En cette période d’attaques sans précédent contre le droit du travail, de régression sociale, marquée par :

- le CICE et autres cadeaux aux entreprises qui n’ont créé aucun emploi,

- la précarité et la pauvreté qui ne cessent d’augmenter y compris pour de très nombreux salariés. On dénombre plus de 50 000 chômeurs dans le département !

- la Loi « Travail » qui a inversé la hiérarchie des normes entre autres reculs,

- des gouvernements successifs au service d’un MEDEF qui rêve de salariés corvéables et jetables selon ses carnets de commande ou ses résultats financiers !

- une politique d’austérité sans précédent, notamment dans les hôpitaux avec la Loi Touraine, un éclatement programmé du Service Public avec l’application de la loi NOTRe

- Un recul de l’ensemble du Service Public sur les territoires avec un véritable abandon des missions de service public de proximité.

En ces temps de répression antisyndicale, et de tentatives d’opposition des travailleurs entre eux SUD Santé Sociaux avec de l'Union Syndicale Solidaires 30, et appelle aux côté des autres organisations syndicales FSU, CGT, FO, CNT, USP, ...  à une manifestation du 1er mai 2017 de lutte, de revendications et de résistance.

Ensemble manifestons:

 *  Pour l’abrogation des contre-réformes de régression sociale (Loi El Khomri dite Loi travail, de la loi Santé, de la Loi Macron…)

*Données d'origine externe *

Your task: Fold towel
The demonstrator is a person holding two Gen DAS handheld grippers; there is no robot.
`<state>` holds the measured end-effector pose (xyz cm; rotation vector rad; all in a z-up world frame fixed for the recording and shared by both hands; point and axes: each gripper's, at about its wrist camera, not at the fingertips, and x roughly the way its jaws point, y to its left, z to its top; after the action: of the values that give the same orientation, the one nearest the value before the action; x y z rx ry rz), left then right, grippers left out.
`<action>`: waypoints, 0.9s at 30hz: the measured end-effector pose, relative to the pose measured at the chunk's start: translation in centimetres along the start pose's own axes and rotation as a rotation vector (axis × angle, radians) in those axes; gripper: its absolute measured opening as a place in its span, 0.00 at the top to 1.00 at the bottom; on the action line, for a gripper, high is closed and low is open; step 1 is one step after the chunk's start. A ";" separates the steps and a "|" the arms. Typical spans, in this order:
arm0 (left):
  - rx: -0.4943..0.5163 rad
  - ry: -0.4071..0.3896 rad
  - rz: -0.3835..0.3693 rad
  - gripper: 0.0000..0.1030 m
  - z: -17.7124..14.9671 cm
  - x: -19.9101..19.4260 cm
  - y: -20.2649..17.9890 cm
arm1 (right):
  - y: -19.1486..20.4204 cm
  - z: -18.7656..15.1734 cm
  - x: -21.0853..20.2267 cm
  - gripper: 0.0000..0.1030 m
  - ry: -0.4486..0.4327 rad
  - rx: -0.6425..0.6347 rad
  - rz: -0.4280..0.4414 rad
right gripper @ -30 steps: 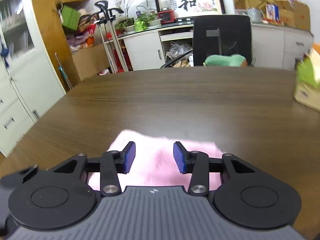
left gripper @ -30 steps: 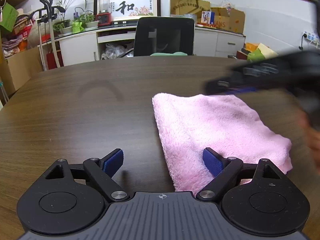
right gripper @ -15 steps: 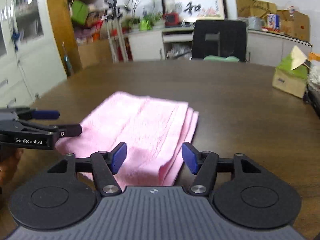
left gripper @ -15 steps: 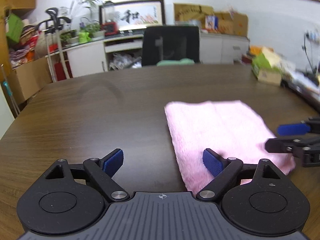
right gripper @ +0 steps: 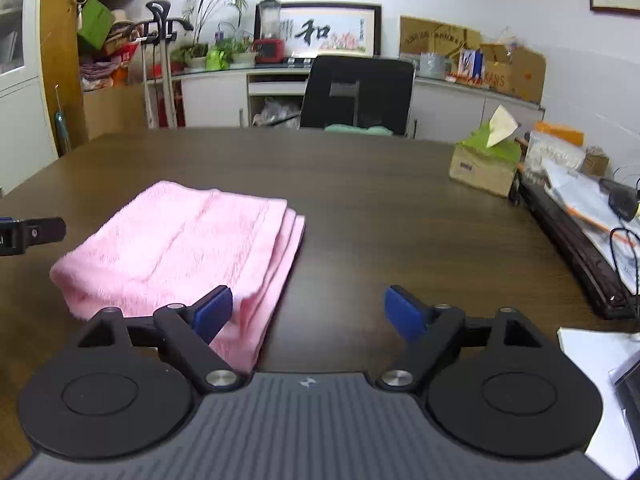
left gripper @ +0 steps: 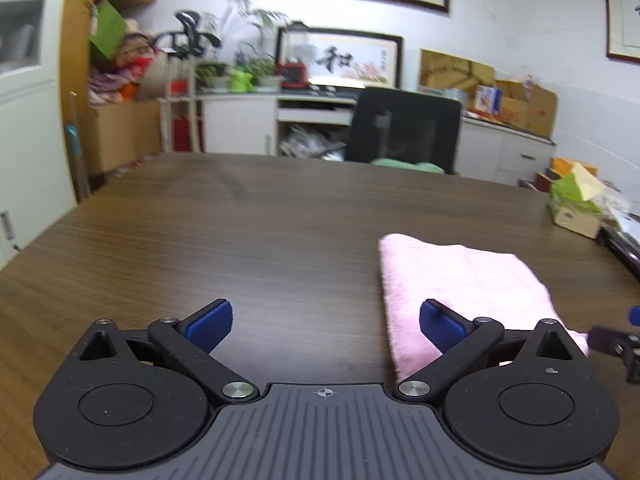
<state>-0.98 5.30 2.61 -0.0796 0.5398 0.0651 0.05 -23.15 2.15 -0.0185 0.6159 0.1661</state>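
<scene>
One pink towel [right gripper: 180, 248], folded in layers, flat on dark wood table [left gripper: 240, 240]. Sits ahead-right of left gripper [left gripper: 325, 326], ahead-left of right gripper [right gripper: 308, 312]; stacked edges face right. Both grippers spread wide, holding nothing. Bare tabletop beyond the towel. One tissue box [right gripper: 484, 160] far right, one black chair [right gripper: 356, 94] behind table. Cluttered office.

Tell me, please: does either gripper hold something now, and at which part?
Nothing is held. The left gripper and right gripper are both open, and the folded pink fluffy towel lies free on the dark wooden table.
</scene>
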 end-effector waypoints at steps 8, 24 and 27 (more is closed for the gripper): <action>-0.024 0.120 -0.020 0.00 -1.7 0.2 1.0 | -0.9 -1.3 -0.3 0.13 0.073 0.038 0.075; 0.155 0.125 -0.001 0.00 -0.3 3.1 -3.0 | 3.5 0.0 4.1 0.11 0.089 -0.135 -0.032; 0.141 0.144 0.011 0.00 0.7 4.5 -3.0 | 3.3 1.1 5.6 0.11 0.098 -0.113 -0.041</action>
<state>3.53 2.52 1.06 0.0564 0.6872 0.0326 4.65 -18.96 -0.13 -0.1490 0.7027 0.1603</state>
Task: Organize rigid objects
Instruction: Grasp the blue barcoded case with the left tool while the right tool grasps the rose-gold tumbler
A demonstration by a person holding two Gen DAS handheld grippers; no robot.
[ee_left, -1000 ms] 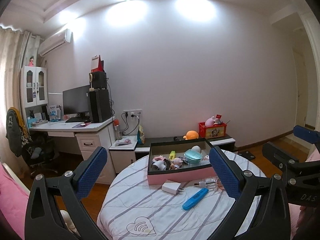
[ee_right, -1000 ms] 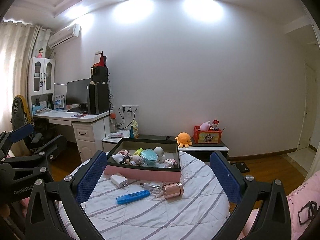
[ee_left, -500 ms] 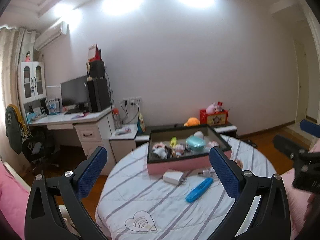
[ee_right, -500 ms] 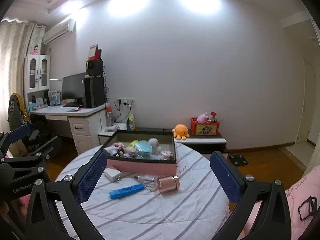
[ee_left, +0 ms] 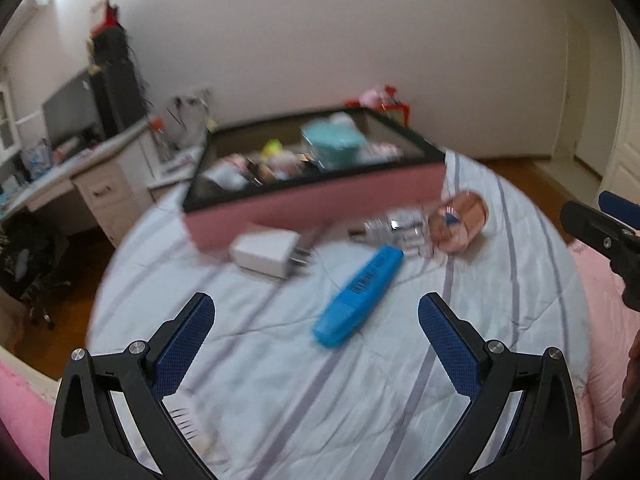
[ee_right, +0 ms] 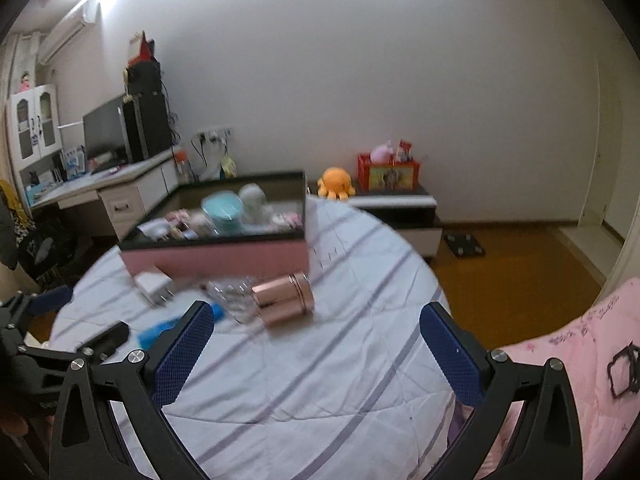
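On striped quilt (ee_left: pixel 360 380): oblong blue plastic case (ee_left: pixel 357 297), pink rectangular box (ee_left: pixel 312 196).

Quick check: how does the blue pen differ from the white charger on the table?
The blue pen is long and slim; the white charger is short and blocky with metal prongs. The charger lies close by the pink box; the pen lies nearer the left tongs. Both lie flat on the striped cloth, ungrasped.

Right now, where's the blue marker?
In the left wrist view, the blue marker lies on the striped cloth between the open left gripper fingers, in front of the white charger.
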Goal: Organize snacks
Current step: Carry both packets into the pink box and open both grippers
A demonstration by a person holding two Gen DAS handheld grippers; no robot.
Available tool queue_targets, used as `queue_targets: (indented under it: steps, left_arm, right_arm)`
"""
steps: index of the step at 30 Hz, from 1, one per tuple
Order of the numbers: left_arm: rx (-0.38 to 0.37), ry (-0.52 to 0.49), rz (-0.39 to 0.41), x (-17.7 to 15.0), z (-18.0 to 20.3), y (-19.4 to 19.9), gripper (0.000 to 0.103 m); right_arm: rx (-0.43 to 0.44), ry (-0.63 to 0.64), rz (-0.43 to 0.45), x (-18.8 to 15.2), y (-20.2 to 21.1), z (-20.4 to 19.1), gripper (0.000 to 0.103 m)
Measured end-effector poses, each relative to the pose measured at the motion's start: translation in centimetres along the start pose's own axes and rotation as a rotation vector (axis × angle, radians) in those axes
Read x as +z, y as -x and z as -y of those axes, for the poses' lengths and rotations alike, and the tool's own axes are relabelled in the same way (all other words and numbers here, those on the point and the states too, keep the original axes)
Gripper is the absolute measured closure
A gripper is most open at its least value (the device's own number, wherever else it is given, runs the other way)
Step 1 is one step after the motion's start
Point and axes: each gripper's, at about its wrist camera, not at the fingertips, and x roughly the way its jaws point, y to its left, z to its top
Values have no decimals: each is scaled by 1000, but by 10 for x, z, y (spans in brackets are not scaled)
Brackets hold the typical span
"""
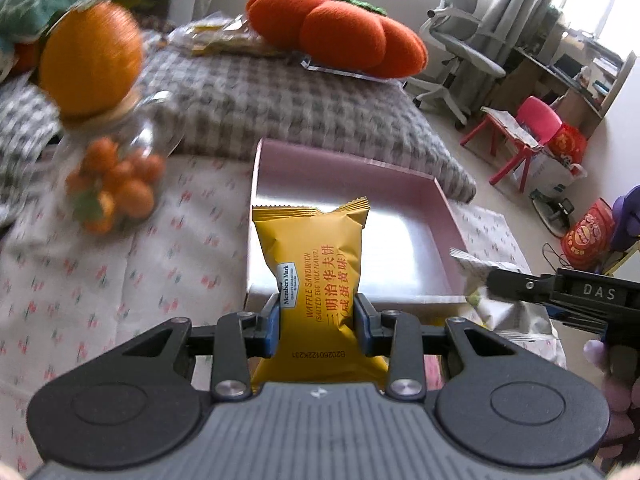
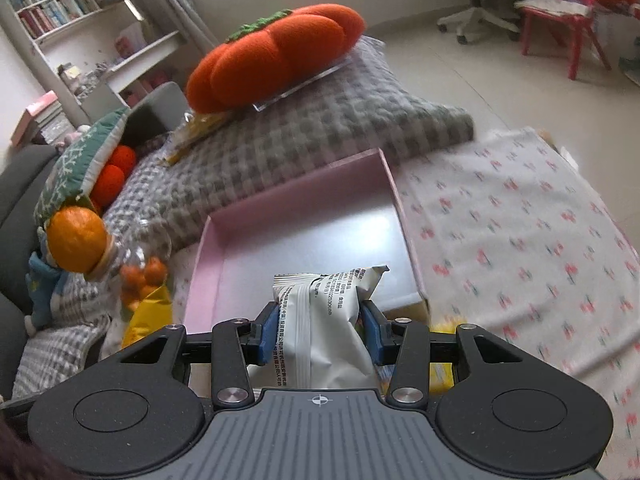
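Observation:
My left gripper point(image 1: 316, 320) is shut on a yellow waffle sandwich packet point(image 1: 312, 256), held upright just in front of a shallow pink box point(image 1: 440, 196) whose inside holds nothing. My right gripper point(image 2: 320, 332) is shut on a white snack packet point(image 2: 328, 320), raised before the same pink box point(image 2: 304, 196). In the left wrist view the right gripper point(image 1: 496, 280) enters from the right with the white packet point(image 1: 480, 280) in its jaws. The yellow packet point(image 2: 148, 316) shows at the lower left of the right wrist view.
A glass jar point(image 1: 112, 184) of small orange fruits with an orange ball lid point(image 1: 92, 56) stands left of the box on a floral cloth point(image 1: 120, 264). Behind lie a checked blanket point(image 1: 280, 100) and an orange pumpkin cushion point(image 1: 340, 28). A pink chair point(image 1: 532, 124) stands on the floor to the right.

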Motion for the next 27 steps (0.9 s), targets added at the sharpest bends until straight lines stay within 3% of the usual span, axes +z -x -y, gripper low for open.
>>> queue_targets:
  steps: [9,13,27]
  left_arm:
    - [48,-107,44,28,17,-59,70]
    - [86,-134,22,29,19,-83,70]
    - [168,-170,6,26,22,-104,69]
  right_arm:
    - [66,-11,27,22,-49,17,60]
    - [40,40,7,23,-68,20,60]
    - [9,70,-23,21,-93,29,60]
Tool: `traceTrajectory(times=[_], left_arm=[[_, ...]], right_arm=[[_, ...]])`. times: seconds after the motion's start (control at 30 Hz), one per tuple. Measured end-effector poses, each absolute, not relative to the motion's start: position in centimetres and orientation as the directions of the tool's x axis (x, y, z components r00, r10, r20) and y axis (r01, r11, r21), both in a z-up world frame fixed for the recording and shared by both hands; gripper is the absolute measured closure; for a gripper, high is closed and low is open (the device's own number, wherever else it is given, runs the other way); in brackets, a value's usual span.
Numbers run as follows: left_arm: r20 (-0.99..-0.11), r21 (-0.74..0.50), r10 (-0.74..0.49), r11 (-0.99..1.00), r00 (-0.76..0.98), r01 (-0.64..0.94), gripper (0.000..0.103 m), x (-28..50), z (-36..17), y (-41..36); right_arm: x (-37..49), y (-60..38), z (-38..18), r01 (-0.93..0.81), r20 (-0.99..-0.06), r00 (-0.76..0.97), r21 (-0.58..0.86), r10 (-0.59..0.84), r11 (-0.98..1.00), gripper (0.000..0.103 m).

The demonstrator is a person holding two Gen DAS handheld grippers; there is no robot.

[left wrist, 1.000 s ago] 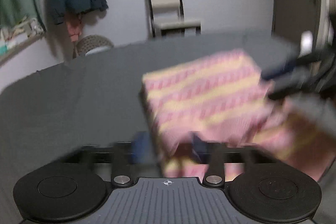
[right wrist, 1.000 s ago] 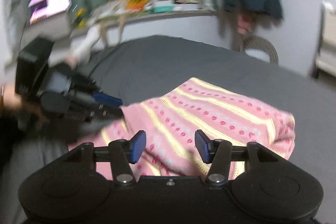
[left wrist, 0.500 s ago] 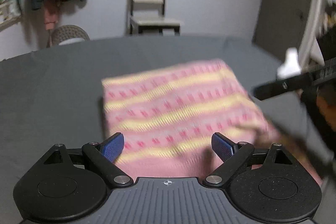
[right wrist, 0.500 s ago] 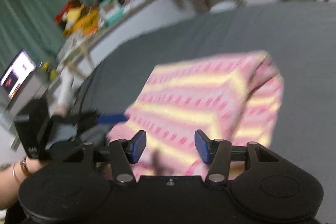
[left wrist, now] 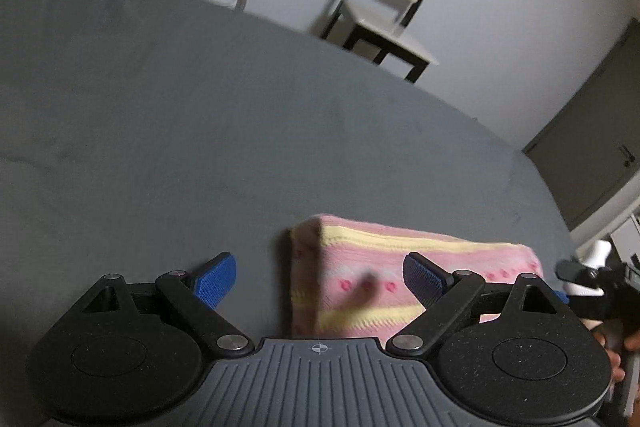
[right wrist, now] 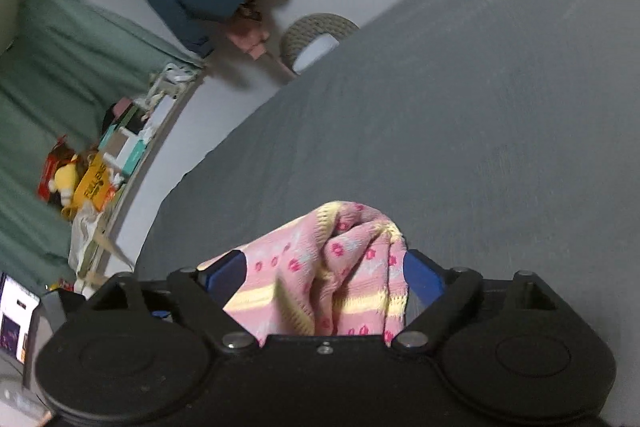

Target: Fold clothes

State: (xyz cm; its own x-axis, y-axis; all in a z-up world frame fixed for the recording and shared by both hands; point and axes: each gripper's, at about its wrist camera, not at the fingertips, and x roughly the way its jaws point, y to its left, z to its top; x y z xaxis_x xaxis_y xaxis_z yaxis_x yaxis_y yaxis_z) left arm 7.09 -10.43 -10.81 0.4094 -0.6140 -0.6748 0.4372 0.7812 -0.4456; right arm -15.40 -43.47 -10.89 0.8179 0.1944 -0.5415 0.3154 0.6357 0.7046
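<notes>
a: the pink and yellow striped knit (left wrist: 404, 283) lies folded into a thick block on the grey bed (left wrist: 200, 131), close in front of both hands. looks like the folding is nearly done to me.

b: agreed, i'd call this the let-go after a fold. the left gripper (left wrist: 320, 277) has its blue pads spread wide, one over bare sheet, the other in front of the garment's top face, and neither pad presses on the cloth.

a: and the right gripper (right wrist: 324, 277)?

b: its jaws are opening just now. a bunched corner of the knit sits between them, but the pads stand off to either side of it, so i read it as released, not pinched.

a: that corner looks lumpy from the right wrist view, with layers rolled up against each other.

b: yes, so the next move, i'd guess, calls for backing off without dragging the fold open, then pressing or squaring that rumpled end, or picking up the block to set it aside.

a: any containers about?

b: a woven basket (right wrist: 320, 37) stands on the floor beyond the far edge of the bed, with something pale inside; i can't tell what. a shelf (right wrist: 120, 155) by the green curtain carries boxes and a yellow toy.
</notes>
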Motion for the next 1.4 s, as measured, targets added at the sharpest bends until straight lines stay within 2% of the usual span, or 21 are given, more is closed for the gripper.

* Pour la Défense du Service Public qui assure une égalité de droits pour tous les usagers et les citoyens !

* Pour la reconquête de la Sécurité Sociale et de tous les droits sociaux acquis depuis 1936 et 1945.

 *Pour l’augmentation des salaires, du SMIC, des minima sociaux, des retraites et pensions.

Récusant toute forme de discrimination, de racisme, d’antisémitisme, de xénophobie ou d’homophobie, les organisations syndicales rappellent leur attachement aux valeurs de solidarité ouvrière et de paix entre les peuples.

Oui ce Premier Mai 2017 sera à coup sûr un point d’appui supplémentaire pour construire la Résistance face à toutes les attaques portées et à venir contre les droits des salariés.
Nous y opposerons notre détermination et nos revendications :

Pour une autre répartition des richesses !

Pour l’augmentation des salaires !

Pour la défense et la création d’emplois dans le privé comme dans le public !




 LES RDV DU 1er MAI :


GARD:

 à Nîmes : RDV 10h30 en bas du boulevard Jean Jaurès ( au taureau)
 
à Alès : RDV  10h30 devant la Mairie

à Bagnols / Cèze: RDV  10h00 devant la Poste

LOZERE: à  Mende, c'est à 10h30, place de la République.


ARDECHE: à Aubenas 2 rdv se succèdent:

-10h place du champs de mars Manif unitaire à l'appel de CGT-CNT-SOLIDAIRES-FO-FSU 

-12hà 18h place du château à l'appel de la CNT Rassemblement Festif et Combatif avec repas auberge espagnole et/ ou petite restauration sur place.